Data Mining Itemset Parallelization and Distribution Using Mapreduce Approach
Keywords:
Frequent itemsets, frequent items ultrametric tree (FIU-tree), Hadoop cluster, load balance, MapReduceAbstract
Existing parallel mining algorithms for frequent itemsets unavailable for the mechanism that renders
automatic parallelization, load balancing, data distribution, and fault tolerance on large clusters. As a solution to this
problem, we build a parallel frequent itemsets mining algorithm called FiDoop using the MapReduce programming
model. To achieve compressed storage and keep away from Sbuilding conditional pattern bases, FiDoop introduce the
frequent items ultrametric tree, rather than conventional FP trees. In FiDoop, three MapReduce jobs are
implemented to complete the mining task.
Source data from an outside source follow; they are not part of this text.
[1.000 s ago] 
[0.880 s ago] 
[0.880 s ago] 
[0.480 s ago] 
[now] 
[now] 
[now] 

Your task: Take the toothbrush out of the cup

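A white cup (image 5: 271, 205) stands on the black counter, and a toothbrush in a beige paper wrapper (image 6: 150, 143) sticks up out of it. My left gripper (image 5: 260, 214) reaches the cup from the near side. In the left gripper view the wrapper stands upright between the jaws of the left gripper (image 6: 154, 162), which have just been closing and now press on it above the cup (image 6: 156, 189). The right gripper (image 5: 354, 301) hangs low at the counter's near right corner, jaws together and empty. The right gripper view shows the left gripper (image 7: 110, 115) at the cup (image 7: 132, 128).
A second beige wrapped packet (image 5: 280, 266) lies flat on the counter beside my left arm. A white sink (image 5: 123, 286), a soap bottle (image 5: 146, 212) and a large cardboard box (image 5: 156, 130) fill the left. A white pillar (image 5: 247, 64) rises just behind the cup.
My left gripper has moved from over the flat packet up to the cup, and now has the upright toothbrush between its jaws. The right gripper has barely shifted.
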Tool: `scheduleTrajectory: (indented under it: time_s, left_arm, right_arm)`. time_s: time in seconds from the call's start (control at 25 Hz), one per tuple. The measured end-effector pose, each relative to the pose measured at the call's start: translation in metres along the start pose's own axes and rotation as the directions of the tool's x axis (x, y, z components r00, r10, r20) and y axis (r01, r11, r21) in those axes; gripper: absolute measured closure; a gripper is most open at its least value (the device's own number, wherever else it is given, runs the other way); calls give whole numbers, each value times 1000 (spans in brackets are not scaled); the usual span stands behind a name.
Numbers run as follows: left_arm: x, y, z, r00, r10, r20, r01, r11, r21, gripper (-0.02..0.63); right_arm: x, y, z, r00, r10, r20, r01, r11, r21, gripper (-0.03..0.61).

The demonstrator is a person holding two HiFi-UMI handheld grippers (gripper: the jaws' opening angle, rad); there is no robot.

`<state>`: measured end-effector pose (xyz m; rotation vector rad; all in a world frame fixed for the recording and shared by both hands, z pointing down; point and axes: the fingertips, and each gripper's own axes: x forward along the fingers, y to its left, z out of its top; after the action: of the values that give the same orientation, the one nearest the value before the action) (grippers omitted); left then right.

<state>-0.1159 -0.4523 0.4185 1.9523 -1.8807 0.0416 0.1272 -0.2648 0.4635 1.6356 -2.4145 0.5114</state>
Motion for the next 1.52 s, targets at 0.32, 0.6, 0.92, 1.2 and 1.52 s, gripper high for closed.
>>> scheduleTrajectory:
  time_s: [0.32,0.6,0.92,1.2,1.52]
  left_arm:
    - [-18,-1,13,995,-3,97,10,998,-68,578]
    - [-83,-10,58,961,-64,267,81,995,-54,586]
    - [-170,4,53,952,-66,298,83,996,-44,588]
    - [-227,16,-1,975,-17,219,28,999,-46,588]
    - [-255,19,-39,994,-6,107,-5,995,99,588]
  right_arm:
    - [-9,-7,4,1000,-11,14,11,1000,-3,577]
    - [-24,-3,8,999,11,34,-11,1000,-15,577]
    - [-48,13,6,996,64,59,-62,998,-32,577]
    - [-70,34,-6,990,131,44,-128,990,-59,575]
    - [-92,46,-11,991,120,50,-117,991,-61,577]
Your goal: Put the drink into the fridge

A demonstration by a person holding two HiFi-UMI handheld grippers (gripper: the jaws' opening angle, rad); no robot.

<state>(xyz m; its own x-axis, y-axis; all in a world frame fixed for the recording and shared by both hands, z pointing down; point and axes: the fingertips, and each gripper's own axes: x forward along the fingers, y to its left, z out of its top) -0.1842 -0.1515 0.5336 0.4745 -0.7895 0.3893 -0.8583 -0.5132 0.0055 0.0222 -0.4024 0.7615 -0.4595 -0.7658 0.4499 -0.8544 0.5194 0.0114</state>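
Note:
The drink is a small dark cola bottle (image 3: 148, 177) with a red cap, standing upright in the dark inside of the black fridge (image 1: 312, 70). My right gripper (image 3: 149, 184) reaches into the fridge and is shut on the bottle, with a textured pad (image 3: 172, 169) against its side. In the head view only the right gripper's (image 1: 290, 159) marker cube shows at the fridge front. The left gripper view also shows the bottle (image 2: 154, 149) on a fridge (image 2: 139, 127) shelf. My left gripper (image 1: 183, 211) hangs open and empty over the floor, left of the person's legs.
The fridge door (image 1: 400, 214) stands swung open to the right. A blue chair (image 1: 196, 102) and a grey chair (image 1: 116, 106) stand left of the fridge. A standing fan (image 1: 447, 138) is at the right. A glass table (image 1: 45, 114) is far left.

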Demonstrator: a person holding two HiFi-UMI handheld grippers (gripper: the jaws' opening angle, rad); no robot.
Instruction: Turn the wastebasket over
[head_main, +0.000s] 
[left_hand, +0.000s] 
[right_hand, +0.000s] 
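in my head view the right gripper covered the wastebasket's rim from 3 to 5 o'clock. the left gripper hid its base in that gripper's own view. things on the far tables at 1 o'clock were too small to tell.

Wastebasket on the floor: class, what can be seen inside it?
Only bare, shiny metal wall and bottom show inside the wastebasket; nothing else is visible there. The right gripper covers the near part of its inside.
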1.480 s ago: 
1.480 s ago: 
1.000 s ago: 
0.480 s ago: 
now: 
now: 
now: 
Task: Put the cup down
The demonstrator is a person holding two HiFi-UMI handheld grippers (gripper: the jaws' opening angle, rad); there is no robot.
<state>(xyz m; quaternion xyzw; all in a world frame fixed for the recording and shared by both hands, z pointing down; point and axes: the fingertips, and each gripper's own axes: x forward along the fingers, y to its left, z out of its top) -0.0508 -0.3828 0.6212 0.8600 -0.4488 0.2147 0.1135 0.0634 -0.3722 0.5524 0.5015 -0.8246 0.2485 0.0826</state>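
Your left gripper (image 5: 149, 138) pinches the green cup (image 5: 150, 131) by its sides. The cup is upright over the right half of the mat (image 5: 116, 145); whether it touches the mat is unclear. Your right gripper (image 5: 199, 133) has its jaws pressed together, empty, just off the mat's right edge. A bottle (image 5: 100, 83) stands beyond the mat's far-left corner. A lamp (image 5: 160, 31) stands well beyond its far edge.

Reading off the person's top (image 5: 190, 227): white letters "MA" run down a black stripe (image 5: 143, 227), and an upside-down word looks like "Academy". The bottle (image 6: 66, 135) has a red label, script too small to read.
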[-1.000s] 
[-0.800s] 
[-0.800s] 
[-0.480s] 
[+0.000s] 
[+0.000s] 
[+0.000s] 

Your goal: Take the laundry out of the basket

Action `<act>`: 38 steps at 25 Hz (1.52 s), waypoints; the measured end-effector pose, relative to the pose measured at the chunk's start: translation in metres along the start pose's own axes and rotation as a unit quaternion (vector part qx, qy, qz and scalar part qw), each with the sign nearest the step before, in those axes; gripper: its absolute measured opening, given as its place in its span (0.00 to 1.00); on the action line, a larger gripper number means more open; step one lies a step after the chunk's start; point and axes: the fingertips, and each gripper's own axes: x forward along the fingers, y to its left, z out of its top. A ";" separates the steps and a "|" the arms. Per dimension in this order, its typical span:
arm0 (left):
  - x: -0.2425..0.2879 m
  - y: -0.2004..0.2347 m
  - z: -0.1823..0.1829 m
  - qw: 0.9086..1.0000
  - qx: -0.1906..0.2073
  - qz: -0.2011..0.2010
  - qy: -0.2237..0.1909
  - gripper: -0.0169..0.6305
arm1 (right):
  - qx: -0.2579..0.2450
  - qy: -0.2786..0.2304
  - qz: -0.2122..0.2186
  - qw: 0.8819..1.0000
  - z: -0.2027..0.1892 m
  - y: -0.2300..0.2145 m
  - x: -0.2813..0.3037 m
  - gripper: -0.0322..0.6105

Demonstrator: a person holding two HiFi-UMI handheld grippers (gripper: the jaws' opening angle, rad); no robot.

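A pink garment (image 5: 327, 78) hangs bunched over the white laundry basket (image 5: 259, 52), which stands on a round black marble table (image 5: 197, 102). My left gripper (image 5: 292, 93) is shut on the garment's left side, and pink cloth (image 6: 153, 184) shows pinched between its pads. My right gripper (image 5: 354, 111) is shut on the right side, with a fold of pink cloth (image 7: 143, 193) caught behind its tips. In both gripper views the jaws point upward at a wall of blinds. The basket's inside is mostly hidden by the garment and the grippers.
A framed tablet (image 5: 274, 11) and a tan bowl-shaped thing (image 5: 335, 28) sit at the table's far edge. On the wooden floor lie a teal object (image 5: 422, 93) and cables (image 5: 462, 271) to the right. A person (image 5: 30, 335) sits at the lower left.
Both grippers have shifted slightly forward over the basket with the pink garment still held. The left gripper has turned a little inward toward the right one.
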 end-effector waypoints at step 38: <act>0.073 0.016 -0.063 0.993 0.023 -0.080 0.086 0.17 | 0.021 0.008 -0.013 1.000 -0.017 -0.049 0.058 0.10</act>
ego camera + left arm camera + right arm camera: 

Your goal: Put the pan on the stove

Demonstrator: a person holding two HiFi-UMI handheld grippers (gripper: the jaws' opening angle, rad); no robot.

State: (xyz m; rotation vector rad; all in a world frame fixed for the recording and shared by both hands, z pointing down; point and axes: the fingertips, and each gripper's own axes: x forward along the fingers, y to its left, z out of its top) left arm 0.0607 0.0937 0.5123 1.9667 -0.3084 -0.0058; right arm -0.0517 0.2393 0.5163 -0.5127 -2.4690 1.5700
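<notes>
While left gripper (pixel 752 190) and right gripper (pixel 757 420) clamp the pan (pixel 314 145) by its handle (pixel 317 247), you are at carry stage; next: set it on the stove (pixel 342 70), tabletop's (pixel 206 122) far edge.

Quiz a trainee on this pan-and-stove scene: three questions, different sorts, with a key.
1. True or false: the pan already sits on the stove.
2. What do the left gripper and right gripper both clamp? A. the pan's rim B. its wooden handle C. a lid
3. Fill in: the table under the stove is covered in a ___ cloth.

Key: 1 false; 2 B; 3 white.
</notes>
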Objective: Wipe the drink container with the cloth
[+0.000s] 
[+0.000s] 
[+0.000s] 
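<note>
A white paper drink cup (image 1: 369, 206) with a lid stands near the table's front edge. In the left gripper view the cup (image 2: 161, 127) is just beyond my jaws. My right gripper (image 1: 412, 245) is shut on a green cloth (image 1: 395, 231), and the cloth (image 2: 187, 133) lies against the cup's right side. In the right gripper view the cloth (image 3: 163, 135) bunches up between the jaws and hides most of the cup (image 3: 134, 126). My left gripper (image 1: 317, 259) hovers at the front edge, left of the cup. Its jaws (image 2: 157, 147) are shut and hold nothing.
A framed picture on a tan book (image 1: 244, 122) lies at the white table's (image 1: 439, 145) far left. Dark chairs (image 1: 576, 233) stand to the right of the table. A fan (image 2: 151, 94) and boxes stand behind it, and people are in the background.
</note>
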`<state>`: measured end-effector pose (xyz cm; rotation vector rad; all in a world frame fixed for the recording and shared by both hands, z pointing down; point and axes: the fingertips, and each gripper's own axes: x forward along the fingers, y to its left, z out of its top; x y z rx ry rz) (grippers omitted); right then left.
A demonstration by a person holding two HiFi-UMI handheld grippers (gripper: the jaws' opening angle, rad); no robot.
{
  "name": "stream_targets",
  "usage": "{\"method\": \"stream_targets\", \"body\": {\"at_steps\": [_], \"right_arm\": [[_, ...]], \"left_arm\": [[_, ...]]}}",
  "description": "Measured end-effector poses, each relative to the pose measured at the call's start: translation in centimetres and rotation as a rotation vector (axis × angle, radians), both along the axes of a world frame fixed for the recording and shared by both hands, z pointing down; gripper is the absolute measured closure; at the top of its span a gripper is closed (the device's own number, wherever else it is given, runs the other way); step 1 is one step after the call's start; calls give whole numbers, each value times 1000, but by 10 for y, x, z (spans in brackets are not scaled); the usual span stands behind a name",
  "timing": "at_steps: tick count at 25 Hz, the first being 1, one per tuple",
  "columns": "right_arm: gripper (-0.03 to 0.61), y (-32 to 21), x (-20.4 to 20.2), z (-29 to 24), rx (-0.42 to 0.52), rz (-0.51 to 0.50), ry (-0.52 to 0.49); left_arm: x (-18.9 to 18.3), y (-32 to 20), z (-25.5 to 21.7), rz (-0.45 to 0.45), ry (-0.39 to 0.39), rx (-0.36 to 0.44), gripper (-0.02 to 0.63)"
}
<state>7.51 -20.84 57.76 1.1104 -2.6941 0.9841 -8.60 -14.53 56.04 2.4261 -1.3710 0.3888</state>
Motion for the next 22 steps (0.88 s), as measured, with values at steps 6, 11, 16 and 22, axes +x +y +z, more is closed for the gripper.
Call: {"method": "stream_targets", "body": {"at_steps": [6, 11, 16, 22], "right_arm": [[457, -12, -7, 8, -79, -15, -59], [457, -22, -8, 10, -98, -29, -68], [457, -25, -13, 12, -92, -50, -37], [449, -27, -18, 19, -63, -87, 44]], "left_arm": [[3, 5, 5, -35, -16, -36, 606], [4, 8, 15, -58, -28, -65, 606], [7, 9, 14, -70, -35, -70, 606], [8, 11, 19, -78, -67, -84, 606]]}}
In the importance of third MapReduce job, the mappers independently
decompose itemsets, the reducers perform combination operations by constructing small ultrametric trees, and the
actual mining of these trees separately. We implement FiDoop on our in-house Hadoop cluster. We prove that FiDoop
on the cluster is sensitive to information distribution and dimensions, because itemsets with distinct lengths have
distinct decomposition and construction costs. To improve FiDoop’s performance, we develop a workload balance
metric to measure load balance across the cluster’s computing nodes. We develop FiDoop-HD, an extension of
FiDoop, to speed up the mining performance for high-dimensional data analysis.